> _Your assignment_
The expected output is the full set of entries, printed exactly, without pictures.

> _Given information_
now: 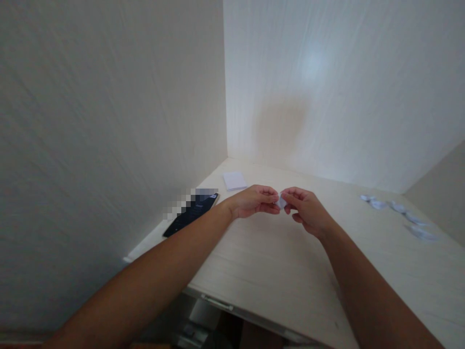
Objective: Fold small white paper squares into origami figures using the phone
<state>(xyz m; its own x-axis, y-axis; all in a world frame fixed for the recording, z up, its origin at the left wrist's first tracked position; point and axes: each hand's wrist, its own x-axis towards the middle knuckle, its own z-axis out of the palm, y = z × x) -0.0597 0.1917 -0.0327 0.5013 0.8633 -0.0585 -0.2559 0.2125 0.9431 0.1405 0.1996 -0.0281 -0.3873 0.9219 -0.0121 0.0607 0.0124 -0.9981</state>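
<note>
In the lower half, desk (276, 271): pale wood, set in a corner of light walls.
Left hand (254, 201): at the centre, fingers closed in a pinch on the small paper piece.
Right hand (305, 206): just beside it, fingertips pinching the same piece from the other side.
Phone (191, 214): dark, lying flat, centre left of the frame.
Folded pieces (397, 208): a loose row at the right edge, well apart from the hands.
Paper stack (234, 180): white squares, behind the left hand.
Small paper piece (281, 201): held above the desk, between both hands.
Progress: it seems several pieces are finished, one is in work, and the stack remains.
</note>
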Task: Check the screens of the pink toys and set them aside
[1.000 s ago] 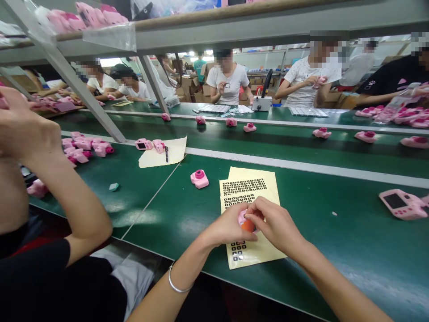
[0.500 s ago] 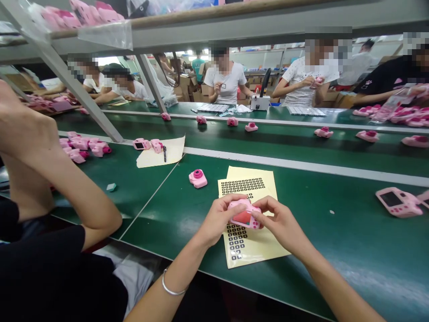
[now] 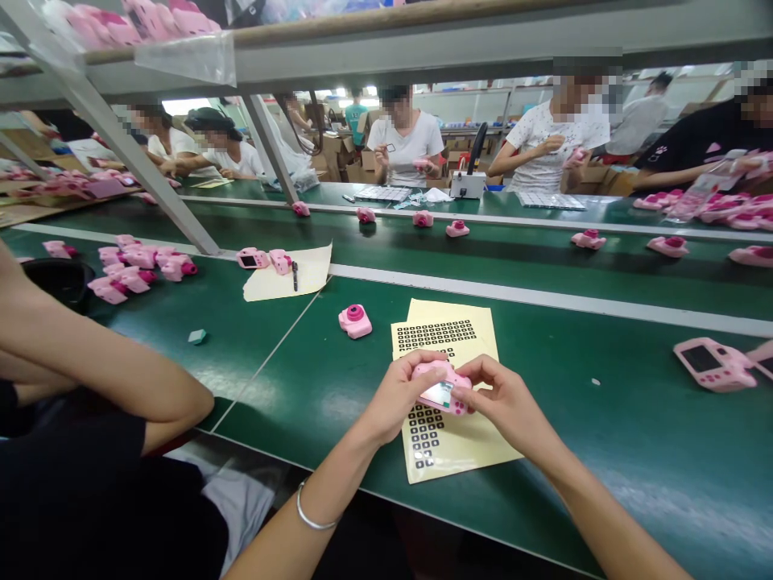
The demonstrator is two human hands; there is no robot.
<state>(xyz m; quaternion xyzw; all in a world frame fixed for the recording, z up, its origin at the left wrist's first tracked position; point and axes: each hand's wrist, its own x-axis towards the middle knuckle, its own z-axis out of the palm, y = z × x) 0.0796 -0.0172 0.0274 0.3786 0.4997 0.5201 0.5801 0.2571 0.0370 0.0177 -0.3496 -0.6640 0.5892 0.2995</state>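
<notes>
A pink toy camera (image 3: 427, 372) is held between both hands, its lit screen facing me. My left hand (image 3: 395, 395) grips its left side, thumb over the top edge of the screen. On the other side my right hand (image 3: 498, 395) closes round the camera, with a thumb by the screen's right edge. Beneath them lie yellowish sticker sheets (image 3: 465, 451) with rows of small black square stickers. Another pink camera (image 3: 355, 322), lens up, rests on the green table to the left of the sheets.
A co-worker's bent arm (image 3: 121, 354) leans on the table at left. Several pink cameras (image 3: 142, 256) are heaped beyond it, near a paper with a pen (image 3: 295, 276). At right lies a camera (image 3: 713, 364) with a dark screen. More cameras line the belt (image 3: 513, 250).
The held camera's screen has turned from reddish to a pale, bright picture. My hands stay almost in place. The co-worker's arm at left has lowered, and cameras on the belt have shifted slightly right.
</notes>
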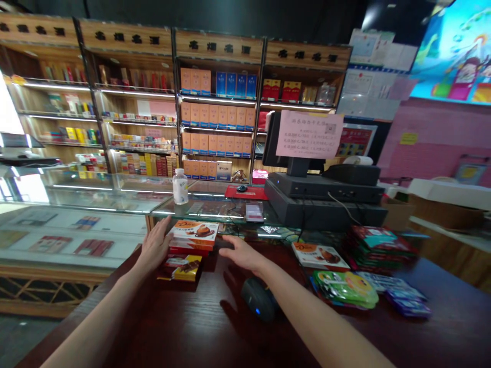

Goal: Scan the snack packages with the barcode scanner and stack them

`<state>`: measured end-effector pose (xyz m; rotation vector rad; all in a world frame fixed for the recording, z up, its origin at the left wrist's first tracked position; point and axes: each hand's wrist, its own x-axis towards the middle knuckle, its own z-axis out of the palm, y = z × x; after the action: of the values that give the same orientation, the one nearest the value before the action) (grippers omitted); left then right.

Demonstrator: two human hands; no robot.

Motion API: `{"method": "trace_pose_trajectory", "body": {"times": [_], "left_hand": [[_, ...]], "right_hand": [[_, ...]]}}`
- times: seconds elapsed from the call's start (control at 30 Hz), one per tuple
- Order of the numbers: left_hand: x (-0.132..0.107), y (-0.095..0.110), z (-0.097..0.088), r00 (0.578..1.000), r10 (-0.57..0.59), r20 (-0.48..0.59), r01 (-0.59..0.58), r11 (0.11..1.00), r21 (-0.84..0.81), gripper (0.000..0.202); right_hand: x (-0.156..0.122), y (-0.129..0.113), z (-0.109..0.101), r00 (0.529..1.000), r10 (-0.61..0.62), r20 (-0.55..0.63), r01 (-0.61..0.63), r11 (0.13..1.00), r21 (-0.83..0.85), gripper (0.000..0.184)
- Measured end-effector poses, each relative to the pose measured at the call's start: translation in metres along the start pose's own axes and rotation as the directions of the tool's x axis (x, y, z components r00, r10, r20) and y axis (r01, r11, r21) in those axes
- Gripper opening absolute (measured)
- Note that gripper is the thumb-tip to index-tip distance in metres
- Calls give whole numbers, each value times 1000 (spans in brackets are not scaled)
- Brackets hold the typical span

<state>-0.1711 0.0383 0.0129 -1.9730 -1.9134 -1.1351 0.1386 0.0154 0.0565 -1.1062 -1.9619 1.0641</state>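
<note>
From my remote place I see a white box (195, 230) with "Dove" lettering and an orange-brown picture, lying flat, face up. Under it a red layer (192, 251) shows, but I cannot count its pieces. On the near side, just beside this stack, a yellow-and-brown packet (182, 268) with a chocolate picture lies flat on the dark tabletop (172, 327).

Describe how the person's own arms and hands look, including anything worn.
The left hand and right hand are ungloved. The left forearm and right forearm are bare and slender, with no sleeve in view. No watch or bracelet shows at either wrist; fine details are blurred.
</note>
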Motion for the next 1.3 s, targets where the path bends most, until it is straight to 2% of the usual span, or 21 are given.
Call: {"method": "trace_pose_trajectory", "body": {"times": [0.1, 0.27, 0.53, 0.73, 0.93, 1.13, 1.3], "left_hand": [[1, 22, -2, 997, 36, -74, -38, 999, -31, 55], [2, 71, -1, 987, 153, -56, -159, 982, -99, 52], [0, 148, 27, 956, 292, 11, -286, 942, -178, 45], [-6, 203, 53, 912, 393, 120, -369, 911, -184, 45], [-14, 254, 74, 858, 463, 223, -425, 883, -200, 47], [-18, 294, 97, 796, 517, 316, -472, 856, -210, 50], [-19, 322, 117, 724, 500, 475, -478, 860, -177, 52]], "right_hand": [[-10, 4, -11, 1000, -1, -15, 1, 1000, -19, 46], [-30, 13, -34, 994, -45, -95, 26, 981, -191, 56], [-72, 39, -81, 968, -101, -231, 21, 946, -325, 50], [-101, 64, -120, 941, -105, -322, -29, 923, -385, 46], [-121, 91, -155, 898, -36, -438, -134, 926, -352, 45], [-139, 115, -190, 869, 42, -493, -236, 911, -339, 46], [-149, 129, -215, 852, 125, -508, -330, 882, -337, 46]]}}
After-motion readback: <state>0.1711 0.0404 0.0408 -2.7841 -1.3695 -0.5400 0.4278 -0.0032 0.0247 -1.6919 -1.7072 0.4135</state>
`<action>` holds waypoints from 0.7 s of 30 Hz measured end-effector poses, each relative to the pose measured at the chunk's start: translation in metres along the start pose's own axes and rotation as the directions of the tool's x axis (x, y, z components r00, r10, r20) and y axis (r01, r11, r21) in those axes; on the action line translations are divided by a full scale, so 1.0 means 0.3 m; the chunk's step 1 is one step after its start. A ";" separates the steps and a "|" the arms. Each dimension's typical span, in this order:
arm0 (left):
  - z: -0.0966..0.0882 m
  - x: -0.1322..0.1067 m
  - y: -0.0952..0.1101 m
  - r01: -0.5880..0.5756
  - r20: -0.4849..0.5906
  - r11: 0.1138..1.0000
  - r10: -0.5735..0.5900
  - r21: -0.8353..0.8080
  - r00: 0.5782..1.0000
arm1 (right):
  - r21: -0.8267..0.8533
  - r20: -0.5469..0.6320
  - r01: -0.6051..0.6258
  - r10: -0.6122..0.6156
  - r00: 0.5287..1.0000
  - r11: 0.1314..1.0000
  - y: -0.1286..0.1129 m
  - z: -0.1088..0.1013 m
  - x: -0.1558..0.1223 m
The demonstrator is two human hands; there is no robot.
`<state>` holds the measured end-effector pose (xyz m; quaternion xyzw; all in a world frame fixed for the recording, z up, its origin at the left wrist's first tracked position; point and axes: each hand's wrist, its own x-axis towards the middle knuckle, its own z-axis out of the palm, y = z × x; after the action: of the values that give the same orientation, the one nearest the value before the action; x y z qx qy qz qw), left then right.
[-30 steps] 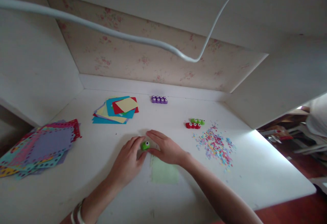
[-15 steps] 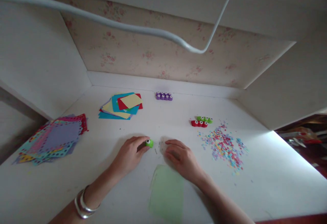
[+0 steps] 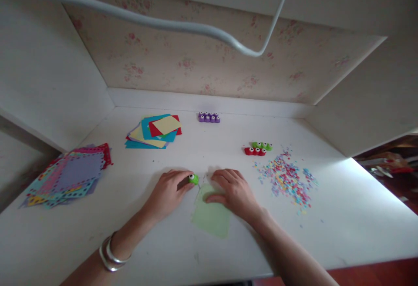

> _Output of the exercise_
now: 
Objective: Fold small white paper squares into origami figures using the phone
<state>(xyz m; its own x-axis, y-axis; all in a world frame fixed for the recording, z up, its origin at the left wrist's first tracked position; point and axes: each hand's wrist, its own x-axis towards the middle knuckle, its own z-axis out of the palm, y = z × x) -0.0597 0.1917 -0.0327 0.5013 0.8633 -0.0585 -0.2559 0.2125 0.9431 0.1405 0.1996 -0.0281 -0.3873 0.9219 -0.0121 0.0607 0.0124 -0.9981</state>
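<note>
In the lower half, desk (276, 271): pale wood, set in a corner of light walls.
Left hand (254, 201): at the centre, fingers closed in a pinch on the small paper piece.
Right hand (305, 206): just beside it, fingertips pinching the same piece from the other side.
Phone (191, 214): dark, lying flat, centre left of the frame.
Folded pieces (397, 208): a loose row at the right edge, well apart from the hands.
Paper stack (234, 180): white squares, behind the left hand.
Small paper piece (281, 201): held above the desk, between both hands.
Progress: it seems several pieces are finished, one is in work, and the stack remains.
</note>
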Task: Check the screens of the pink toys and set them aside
[1.000 s ago] 
[0.500 s ago] 
[now] 
The demonstrator is two human hands; there is no robot.
<state>(xyz m; quaternion xyzw; all in a world frame fixed for the recording, z up, its origin at the left wrist's first tracked position; point and axes: each hand's wrist, its own x-axis towards the middle knuckle, its own z-axis out of the palm, y = z × x) 0.0796 -0.0172 0.0274 0.3786 0.4997 0.5201 0.5801 0.2571 0.0370 0.0177 -0.3496 -0.6640 0.5892 0.2995</state>
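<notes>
A pink toy camera (image 3: 427, 372) is held between both hands, its lit screen facing me. My left hand (image 3: 395, 395) grips its left side, thumb over the top edge of the screen. On the other side my right hand (image 3: 498, 395) closes round the camera, with a thumb by the screen's right edge. Beneath them lie yellowish sticker sheets (image 3: 465, 451) with rows of small black square stickers. Another pink camera (image 3: 355, 322), lens up, rests on the green table to the left of the sheets.
A co-worker's bent arm (image 3: 121, 354) leans on the table at left. Several pink cameras (image 3: 142, 256) are heaped beyond it, near a paper with a pen (image 3: 295, 276). At right lies a camera (image 3: 713, 364) with a dark screen. More cameras line the belt (image 3: 513, 250).
The held camera's screen has turned from reddish to a pale, bright picture. My hands stay almost in place. The co-worker's arm at left has lowered, and cameras on the belt have shifted slightly right.
</notes>
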
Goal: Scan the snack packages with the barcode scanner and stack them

`<state>`: measured end-effector pose (xyz m; rotation vector rad; all in a world frame fixed for the recording, z up, its origin at the left wrist's first tracked position; point and axes: each hand's wrist, its own x-axis towards the middle knuckle, its own z-axis out of the palm, y = z × x; after the action: of the values that give the same orientation, the one nearest the value before the action) (grippers omitted); left then right.

Demonstrator: two human hands; no robot.

Motion API: `{"method": "trace_pose_trajectory", "body": {"times": [_], "left_hand": [[_, ...]], "right_hand": [[_, ...]]}}`
- times: seconds elapsed from the call's start (control at 30 Hz), one per tuple
- Order of the numbers: left_hand: x (-0.132..0.107), y (-0.095..0.110), z (-0.097..0.088), r00 (0.578..1.000), r10 (-0.57..0.59), r20 (-0.48..0.59), r01 (-0.59..0.58), r11 (0.11..1.00), r21 (-0.84..0.81), gripper (0.000..0.202); right_hand: x (-0.156..0.122), y (-0.129..0.113), z (-0.109..0.101), r00 (0.529..1.000), r10 (-0.61..0.62), r20 (-0.55..0.63), r01 (-0.61..0.63), r11 (0.13..1.00), r21 (-0.83..0.85), gripper (0.000..0.184)
- Measured end-effector poses, each relative to the pose measured at the call's start: translation in metres along the start pose's own axes and rotation as the directions of the tool's x axis (x, y, z components r00, r10, r20) and y axis (r01, r11, r21) in those axes
- Gripper opening absolute (measured)
- Note that gripper is the thumb-tip to index-tip distance in metres
- Calls give whole numbers, each value times 1000 (spans in brackets are not scaled)
- Brackets hold the typical span

<state>-0.1711 0.0383 0.0129 -1.9730 -1.9134 -1.1351 0.1386 0.0154 0.0565 -1.1062 -1.9619 1.0641</state>
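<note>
From my remote place I see a white box (195, 230) with "Dove" lettering and an orange-brown picture, lying flat, face up. Under it a red layer (192, 251) shows, but I cannot count its pieces. On the near side, just beside this stack, a yellow-and-brown packet (182, 268) with a chocolate picture lies flat on the dark tabletop (172, 327).

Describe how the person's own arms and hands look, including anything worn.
The left hand and right hand are ungloved. The left forearm and right forearm are bare and slender, with no sleeve in view. No watch or bracelet shows at either wrist; fine details are blurred.
</note>
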Motion for the next 1.3 s, targets where the path bends most, until it is straight to 2% of the usual span, or 21 are given.
Call: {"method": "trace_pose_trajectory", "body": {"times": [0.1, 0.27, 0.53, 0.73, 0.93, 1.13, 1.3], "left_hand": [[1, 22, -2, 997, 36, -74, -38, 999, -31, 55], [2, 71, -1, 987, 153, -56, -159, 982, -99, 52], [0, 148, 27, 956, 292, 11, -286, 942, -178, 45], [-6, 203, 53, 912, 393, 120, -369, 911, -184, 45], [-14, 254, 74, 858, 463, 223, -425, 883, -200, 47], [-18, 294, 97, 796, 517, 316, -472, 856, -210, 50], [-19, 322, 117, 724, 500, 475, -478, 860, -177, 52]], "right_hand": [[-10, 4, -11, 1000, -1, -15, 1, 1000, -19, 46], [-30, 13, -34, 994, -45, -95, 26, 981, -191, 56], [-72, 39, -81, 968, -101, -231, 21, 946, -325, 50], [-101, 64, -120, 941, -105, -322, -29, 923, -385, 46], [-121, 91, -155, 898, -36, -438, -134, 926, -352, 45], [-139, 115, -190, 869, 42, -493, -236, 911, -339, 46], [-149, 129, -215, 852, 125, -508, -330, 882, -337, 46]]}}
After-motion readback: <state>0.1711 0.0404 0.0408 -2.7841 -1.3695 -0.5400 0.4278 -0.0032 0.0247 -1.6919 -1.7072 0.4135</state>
`<action>` holds waypoints from 0.7 s of 30 Hz measured end-effector poses, each relative to the pose measured at the chunk's start: translation in metres along the start pose's own axes and rotation as the directions of the tool's x axis (x, y, z components r00, r10, r20) and y axis (r01, r11, r21) in those axes; on the action line translations are divided by a full scale, so 1.0 means 0.3 m; the chunk's step 1 is one step after its start. A ";" separates the steps and a "|" the arms. Each dimension's typical span, in this order:
arm0 (left):
  - z: -0.0966..0.0882 m
  - x: -0.1322..0.1067 m
  - y: -0.0952..0.1101 m
  - r01: -0.5880..0.5756
  - r20: -0.4849..0.5906
  - r11: 0.1138..1.0000
  - r10: -0.5735..0.5900
  - r21: -0.8353..0.8080
  - r00: 0.5782..1.0000
arm1 (right):
  - r21: -0.8267..0.8533
  - r20: -0.5469..0.6320
  - r01: -0.6051..0.6258
  - r10: -0.6122..0.6156
  - r00: 0.5287..1.0000
  - r11: 0.1314..1.0000
  - y: -0.1286..0.1129 m
  - z: -0.1088..0.1013 m
  - x: -0.1558..0.1223 m
The demonstrator is two human hands; there is no robot.
`<state>` holds the measured end-effector pose (xyz m; quaternion xyzw; all in a world frame fixed for the recording, z up, its origin at the left wrist's first tracked position; point and axes: each hand's wrist, its own x-axis towards the middle knuckle, its own z-axis out of the palm, y = z × x; after the action: of the values that give the same orientation, the one nearest the value before the action; x y z qx qy qz qw), left then right.
[-30 steps] 
[-15 steps] 
[+0 steps] 

That completes the output for this exercise.